§ **Work to complete**
Give again, unaltered, the lines of the listing below that run from the line having "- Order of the" through the line having "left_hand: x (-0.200".

§ **Data shown**

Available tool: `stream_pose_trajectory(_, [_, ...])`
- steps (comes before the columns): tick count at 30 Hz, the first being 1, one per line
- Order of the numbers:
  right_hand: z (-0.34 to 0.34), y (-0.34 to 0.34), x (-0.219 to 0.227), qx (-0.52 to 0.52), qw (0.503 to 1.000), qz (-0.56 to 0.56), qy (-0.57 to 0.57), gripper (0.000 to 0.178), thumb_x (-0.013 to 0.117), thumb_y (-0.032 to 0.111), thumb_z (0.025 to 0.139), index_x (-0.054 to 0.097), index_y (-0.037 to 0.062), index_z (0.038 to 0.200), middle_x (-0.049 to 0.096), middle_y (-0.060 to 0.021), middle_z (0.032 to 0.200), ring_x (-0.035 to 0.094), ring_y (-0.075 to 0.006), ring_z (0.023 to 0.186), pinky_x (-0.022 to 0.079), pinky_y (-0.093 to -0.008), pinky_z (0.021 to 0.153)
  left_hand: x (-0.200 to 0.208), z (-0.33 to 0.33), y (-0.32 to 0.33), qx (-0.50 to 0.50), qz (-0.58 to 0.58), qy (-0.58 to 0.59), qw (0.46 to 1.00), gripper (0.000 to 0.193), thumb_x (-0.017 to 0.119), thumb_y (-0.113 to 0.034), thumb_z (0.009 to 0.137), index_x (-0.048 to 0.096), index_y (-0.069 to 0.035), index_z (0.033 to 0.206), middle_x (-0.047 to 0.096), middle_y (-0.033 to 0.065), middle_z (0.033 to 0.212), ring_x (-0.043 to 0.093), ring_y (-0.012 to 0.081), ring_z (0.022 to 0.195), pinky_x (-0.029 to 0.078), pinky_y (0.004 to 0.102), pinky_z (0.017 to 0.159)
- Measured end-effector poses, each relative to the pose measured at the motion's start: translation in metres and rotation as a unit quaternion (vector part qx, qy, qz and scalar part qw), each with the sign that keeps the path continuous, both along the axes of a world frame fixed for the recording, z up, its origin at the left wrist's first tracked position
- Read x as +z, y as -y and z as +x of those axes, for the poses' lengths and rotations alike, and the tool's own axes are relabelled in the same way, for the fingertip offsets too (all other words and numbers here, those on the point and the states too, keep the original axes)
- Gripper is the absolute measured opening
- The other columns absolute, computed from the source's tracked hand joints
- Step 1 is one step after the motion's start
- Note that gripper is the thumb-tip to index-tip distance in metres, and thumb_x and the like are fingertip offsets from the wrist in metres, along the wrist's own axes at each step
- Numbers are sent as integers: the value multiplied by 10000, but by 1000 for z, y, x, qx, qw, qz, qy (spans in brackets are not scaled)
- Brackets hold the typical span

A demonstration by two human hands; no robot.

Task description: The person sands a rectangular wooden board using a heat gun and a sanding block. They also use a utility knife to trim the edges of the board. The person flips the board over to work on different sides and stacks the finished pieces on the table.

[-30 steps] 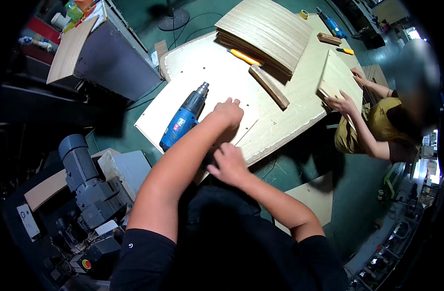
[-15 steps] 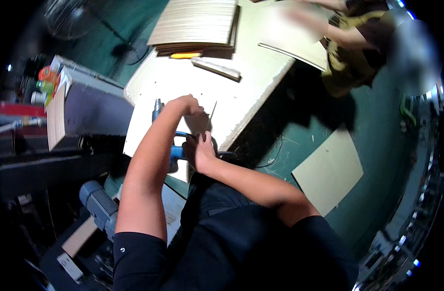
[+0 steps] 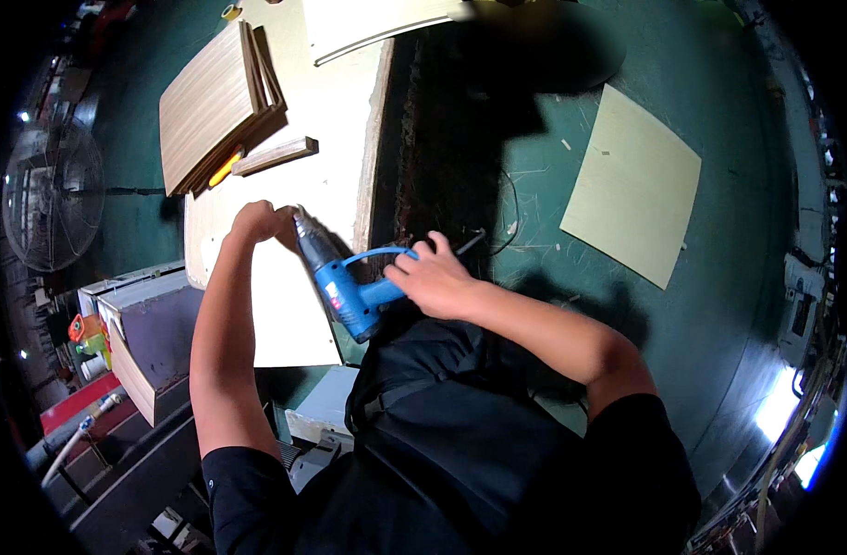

§ **The answer**
- Order of the numbers:
  right_hand: z (-0.34 to 0.34), y (-0.34 to 0.34), x (-0.219 to 0.227), qx (-0.52 to 0.52), qw (0.503 to 1.000), qz (-0.56 to 0.56), qy (-0.57 to 0.57), gripper (0.000 to 0.178), thumb_x (-0.013 to 0.117), thumb_y (-0.032 to 0.111), thumb_z (0.025 to 0.139), index_x (-0.054 to 0.097), index_y (-0.037 to 0.062), index_z (0.038 to 0.200), middle_x (-0.049 to 0.096), middle_y (-0.060 to 0.021), middle_z (0.032 to 0.200), ring_x (-0.035 to 0.094), ring_y (-0.075 to 0.006), ring_z (0.023 to 0.186), pinky_x (-0.022 to 0.079), pinky_y (-0.093 to -0.008), pinky_z (0.021 to 0.153)
  left_hand: x (-0.200 to 0.208), z (-0.33 to 0.33), y (-0.32 to 0.33), qx (-0.50 to 0.50), qz (-0.58 to 0.58), qy (-0.58 to 0.59), qw (0.46 to 1.00), gripper (0.000 to 0.193), thumb_x (-0.017 to 0.119), thumb_y (-0.113 to 0.034), thumb_z (0.009 to 0.137), index_x (-0.048 to 0.096), index_y (-0.069 to 0.035), index_z (0.033 to 0.206), middle_x (-0.047 to 0.096), middle_y (-0.033 to 0.065), middle_z (0.033 to 0.212), ring_x (-0.043 to 0.093), ring_y (-0.012 to 0.081), ring_z (0.022 to 0.195), pinky_x (-0.029 to 0.078), pinky_y (0.004 to 0.102), pinky_z (0.017 to 0.159)

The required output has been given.